III. The communion of the Holy Ghost. If Gods grace in Christ is trusted, and Gods love, so broadly revealed in Christ, is hoped in, then we receive into ourselves a life which leads us on by progression towards all the fulness that is in God. God, through Christ, breathes into us His Spirit; this we receive, not alone, but conjointly one with another. God, through Christ, begins by imparting to our heart faith in His grace, and hope through His grace in all His goodness; and knowing and hoping in that; we abide in His love. Christ gives us His gracious Spirit, and all the onward motions of the leading Spirit are in harmony with the grace of God. The communion of the Holy Ghost is, in other words, the sharing of a common life of sacred love by which we feel brotherhood with one another, and by which we progress onward led by our purified inward motives, and traversing according to our ability the length and breadth of that kingdom of affairs which God has given to exercise and to enrich us. Such is the communion of the Holy Ghost; the fellowship of love, in a hope reposed on God, through faith created and nourished by His grace. (T. T. Lynch.)
The triune blessing
Consider the particular blessing from each person of the Holy Trinity St. Paul desires for the Corinthians.
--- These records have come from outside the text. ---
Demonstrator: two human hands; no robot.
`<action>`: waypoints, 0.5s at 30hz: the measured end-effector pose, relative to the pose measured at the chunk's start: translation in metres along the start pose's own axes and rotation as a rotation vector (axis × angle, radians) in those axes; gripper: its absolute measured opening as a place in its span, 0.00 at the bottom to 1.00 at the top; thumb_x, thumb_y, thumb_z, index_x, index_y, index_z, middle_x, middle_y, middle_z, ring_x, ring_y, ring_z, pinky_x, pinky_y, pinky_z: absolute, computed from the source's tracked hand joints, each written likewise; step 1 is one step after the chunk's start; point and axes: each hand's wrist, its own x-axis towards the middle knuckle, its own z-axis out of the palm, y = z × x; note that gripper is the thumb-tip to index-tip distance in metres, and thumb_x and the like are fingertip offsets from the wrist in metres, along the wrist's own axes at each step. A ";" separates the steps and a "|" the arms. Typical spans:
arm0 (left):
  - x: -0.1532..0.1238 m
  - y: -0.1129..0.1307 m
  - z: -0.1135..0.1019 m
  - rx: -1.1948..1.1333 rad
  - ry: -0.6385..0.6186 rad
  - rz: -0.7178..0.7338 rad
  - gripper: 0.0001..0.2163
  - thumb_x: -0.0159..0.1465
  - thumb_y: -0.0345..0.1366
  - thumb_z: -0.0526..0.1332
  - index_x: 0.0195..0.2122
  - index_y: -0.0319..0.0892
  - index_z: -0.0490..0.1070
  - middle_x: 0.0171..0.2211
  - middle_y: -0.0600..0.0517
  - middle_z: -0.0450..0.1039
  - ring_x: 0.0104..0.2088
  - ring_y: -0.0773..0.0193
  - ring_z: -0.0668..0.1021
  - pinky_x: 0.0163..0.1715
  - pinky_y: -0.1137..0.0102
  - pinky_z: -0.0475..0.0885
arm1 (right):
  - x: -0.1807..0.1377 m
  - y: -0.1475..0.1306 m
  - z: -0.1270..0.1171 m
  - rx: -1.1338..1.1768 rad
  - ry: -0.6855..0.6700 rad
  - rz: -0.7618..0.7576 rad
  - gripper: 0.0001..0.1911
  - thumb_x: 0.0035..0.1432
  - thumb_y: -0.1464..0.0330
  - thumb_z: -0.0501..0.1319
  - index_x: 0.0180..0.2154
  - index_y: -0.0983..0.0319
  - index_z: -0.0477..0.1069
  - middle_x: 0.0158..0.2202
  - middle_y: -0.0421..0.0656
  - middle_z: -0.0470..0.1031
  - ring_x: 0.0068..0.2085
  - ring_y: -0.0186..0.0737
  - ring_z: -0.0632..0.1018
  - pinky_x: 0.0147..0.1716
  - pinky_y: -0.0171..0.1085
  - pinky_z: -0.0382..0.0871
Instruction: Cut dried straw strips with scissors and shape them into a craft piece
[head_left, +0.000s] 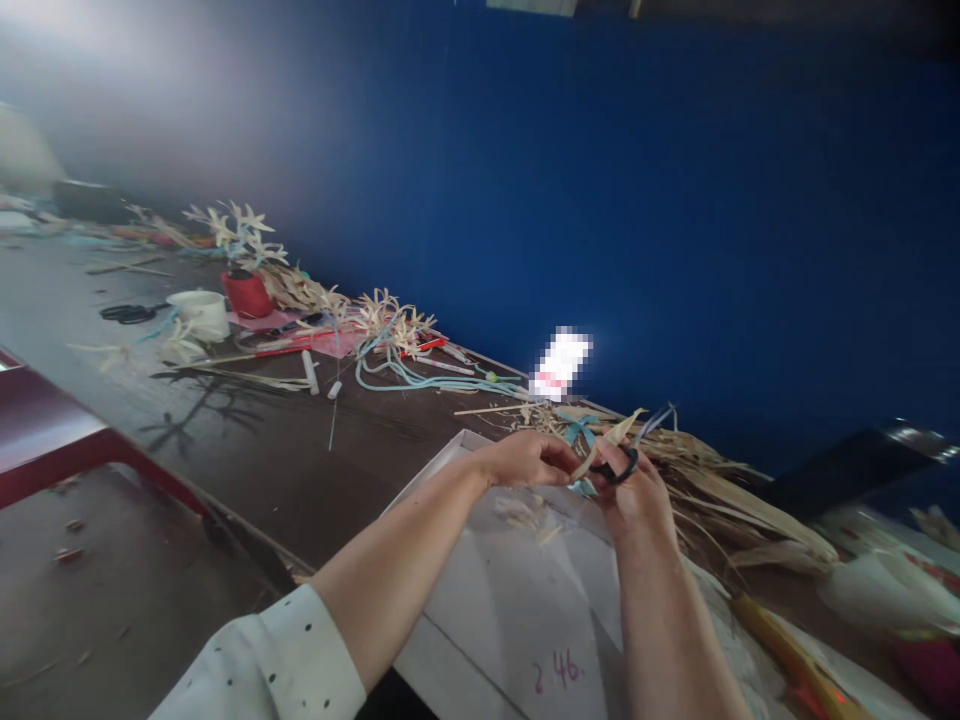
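My left hand [525, 458] is closed in a pinch on a pale dried husk strip [609, 440] that sticks up between both hands. My right hand [637, 490] is closed round black-handled scissors [628, 458], whose blades point up and right beside the strip. Both hands hover over a white box lid [510, 590] with small husk scraps [529, 515] lying on it.
A heap of dried husks [720, 480] lies right of my hands. Along the dark table stand husk flowers [240, 235] in a red pot [246, 293], a white cup [201, 312], light-blue cord [420, 378], pens and another pair of scissors [129, 313]. A blue wall runs behind.
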 end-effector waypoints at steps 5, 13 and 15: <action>0.001 0.000 0.004 -0.105 0.109 -0.030 0.15 0.53 0.44 0.62 0.36 0.38 0.72 0.30 0.51 0.72 0.29 0.69 0.71 0.31 0.74 0.66 | -0.001 0.003 0.004 -0.012 -0.007 -0.049 0.16 0.36 0.69 0.71 0.31 0.63 0.73 0.22 0.37 0.70 0.22 0.29 0.69 0.18 0.28 0.62; 0.010 -0.010 0.014 -0.302 0.290 -0.034 0.18 0.46 0.48 0.66 0.24 0.36 0.66 0.19 0.56 0.64 0.21 0.74 0.65 0.24 0.75 0.61 | -0.005 0.008 0.009 -0.006 -0.139 0.027 0.18 0.39 0.69 0.70 0.36 0.62 0.72 0.23 0.36 0.70 0.22 0.29 0.69 0.21 0.29 0.63; 0.010 -0.010 0.015 -0.351 0.293 -0.027 0.18 0.46 0.48 0.66 0.24 0.36 0.66 0.18 0.56 0.63 0.20 0.74 0.65 0.24 0.75 0.60 | -0.006 0.007 0.009 0.036 -0.145 0.063 0.18 0.39 0.70 0.70 0.36 0.62 0.72 0.23 0.36 0.70 0.22 0.29 0.69 0.21 0.29 0.63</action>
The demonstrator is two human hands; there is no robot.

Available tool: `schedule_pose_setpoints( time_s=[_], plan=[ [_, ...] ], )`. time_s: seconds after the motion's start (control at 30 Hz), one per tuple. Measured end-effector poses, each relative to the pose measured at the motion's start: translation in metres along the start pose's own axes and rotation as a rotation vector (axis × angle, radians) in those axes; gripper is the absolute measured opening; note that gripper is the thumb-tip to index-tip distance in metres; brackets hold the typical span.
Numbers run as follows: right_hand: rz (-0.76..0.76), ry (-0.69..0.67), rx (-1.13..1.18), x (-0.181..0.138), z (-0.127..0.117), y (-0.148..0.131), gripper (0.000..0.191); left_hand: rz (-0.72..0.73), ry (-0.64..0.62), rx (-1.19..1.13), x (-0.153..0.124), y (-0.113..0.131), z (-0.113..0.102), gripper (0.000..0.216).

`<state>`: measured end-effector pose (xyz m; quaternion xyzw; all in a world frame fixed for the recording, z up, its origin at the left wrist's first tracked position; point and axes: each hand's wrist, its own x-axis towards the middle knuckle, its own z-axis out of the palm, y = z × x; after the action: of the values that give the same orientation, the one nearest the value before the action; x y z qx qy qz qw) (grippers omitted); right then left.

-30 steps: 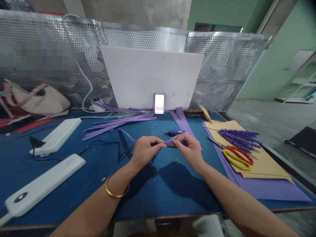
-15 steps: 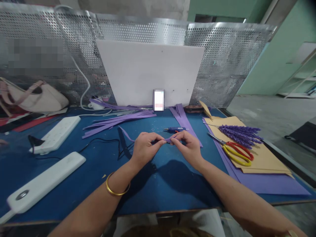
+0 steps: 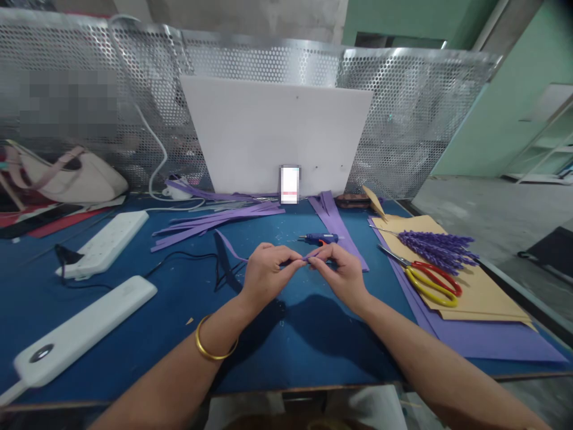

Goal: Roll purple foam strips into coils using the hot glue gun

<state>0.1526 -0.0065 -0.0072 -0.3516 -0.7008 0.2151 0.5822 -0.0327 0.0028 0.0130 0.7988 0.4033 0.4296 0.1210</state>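
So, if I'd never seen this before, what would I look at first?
Probably the red-and-yellow scissors at the right, with their handles over tan sheets, near purple flower sprigs. Then maybe the bright screen standing low in front of the white board. In the middle, a thin purple strip is pinched between the left grip and right grip.

Left hand point(image 3: 268, 272) and right hand point(image 3: 341, 272), both pinching close together
Their fingertips point(image 3: 295, 257) nearly meet, thumbs point(image 3: 290, 271) on the near side; the left forearm point(image 3: 176, 361) slants in from near left, the right forearm point(image 3: 427, 352) from near right.
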Motion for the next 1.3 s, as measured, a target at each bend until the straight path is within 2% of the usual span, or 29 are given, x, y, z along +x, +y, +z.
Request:
schedule_pose_setpoints(
  time_s=[0.2,0.4,0.7,1.3],
  plan=[
    [-0.052,0.011,-0.036,0.0040,-0.0046,0.0006,0.011,-0.048,0.025,0.026,0.0010,-0.0012,-0.0015,0.009],
    [-0.126,-0.027,-0.069,0.0035,-0.0037,-0.0008,0.011,-0.045,0.027,0.039,0.0004,-0.0006,0.0011,0.010],
    [-0.130,-0.025,-0.065,0.0040,-0.0032,-0.0018,0.011,-0.004,0.002,0.009,0.0002,-0.0013,0.0000,0.011],
    [-0.157,-0.056,-0.131,0.0013,-0.0008,-0.0001,0.010,-0.019,0.003,0.031,-0.0001,-0.0003,0.0018,0.009]
  ],
)
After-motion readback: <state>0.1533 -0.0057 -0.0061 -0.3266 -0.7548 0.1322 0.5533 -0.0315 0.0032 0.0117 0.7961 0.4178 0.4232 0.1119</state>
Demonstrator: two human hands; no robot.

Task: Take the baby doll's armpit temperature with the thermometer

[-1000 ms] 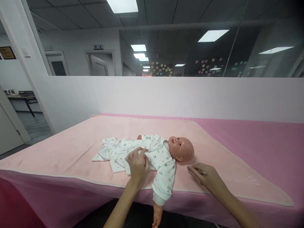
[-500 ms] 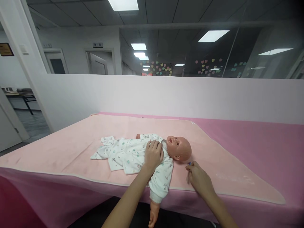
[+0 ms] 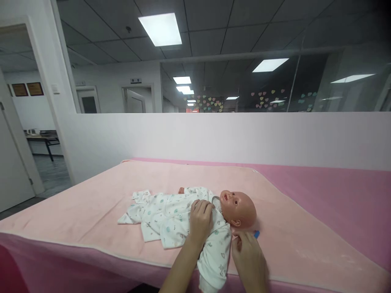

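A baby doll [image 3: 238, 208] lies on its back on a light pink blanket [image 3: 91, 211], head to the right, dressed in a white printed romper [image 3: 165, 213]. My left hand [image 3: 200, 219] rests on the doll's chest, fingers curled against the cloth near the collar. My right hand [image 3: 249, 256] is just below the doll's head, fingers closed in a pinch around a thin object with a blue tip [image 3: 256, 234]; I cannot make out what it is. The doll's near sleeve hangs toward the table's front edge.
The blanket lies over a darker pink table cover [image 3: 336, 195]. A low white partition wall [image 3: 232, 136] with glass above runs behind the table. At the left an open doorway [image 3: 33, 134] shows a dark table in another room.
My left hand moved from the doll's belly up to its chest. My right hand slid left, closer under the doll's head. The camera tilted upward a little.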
I. The grace of the Lord Jesus Christ. By the grace of the Lord Jesus Christ seems meant His goodwill, His gracious favour in practical and perpetual exercise. When St. Paul desired and prayed that the Corinthians might be blessed with the grace of the Lord Jesus Christ, he meant just this: May all the blessings of Christs incarnation, redemption, and intercession ever be with you Corinthians. The blessing of Divine pardon, of spiritual cleansing, of reconciliation with God; the blessing of union with Christ and thereby union and communion with God; the blessing of progressive sanctification, etc. When the grace of Christ is with a man, it means that all heaven is with that man; that every blessing which is possible and good for a man is granted to him, according to his capacity to receive it. The grace of the Lord Jesus Christ is mentioned first, because all heavens blessings to man begin with Christs grace, favour, or good will towards man. Christ is mans starting-point in all his relations with God, He being the Mediator between God and man. Unless our Mediator be first graciously disposed towards us, how is it possible to receive any of those blessings from God which are the result of His mediation? By whom also we have access by faith into this grace wherein we stand. Is it not true that by Christ we have access into every grace of God?
II. The love of God. The love of God is the fountain source of the threefold blessing mentioned in the text. All heavenly blessings proceed from the love of God, through the grace of the Lord Jesus Christ, by the fellowship of the Holy Ghost. By the love of God in the text is meant, not simply the love of benevolence which God has for all His creatures in common, but what theologians call the love of complacency, which God has for those only who are the living members of the Son of God, who are the brethren of the Lord Jesus Christ, through spiritual union with Him. It is this love of God, the love of the Divine Father for His adopted children, who are the members of His dear Son, that St. Paul desires and prays may be the blessing of the Corinthians. The love of God truly comprehends all blessings. St. Paul might have said, The power of God, the protection of God, the guidance of God, the peace of God, be with you Corinthians; but instead of that he said what comprehends all, The love of God be with you. If the love of God be with us, all is with us that it is possible for man to have from God.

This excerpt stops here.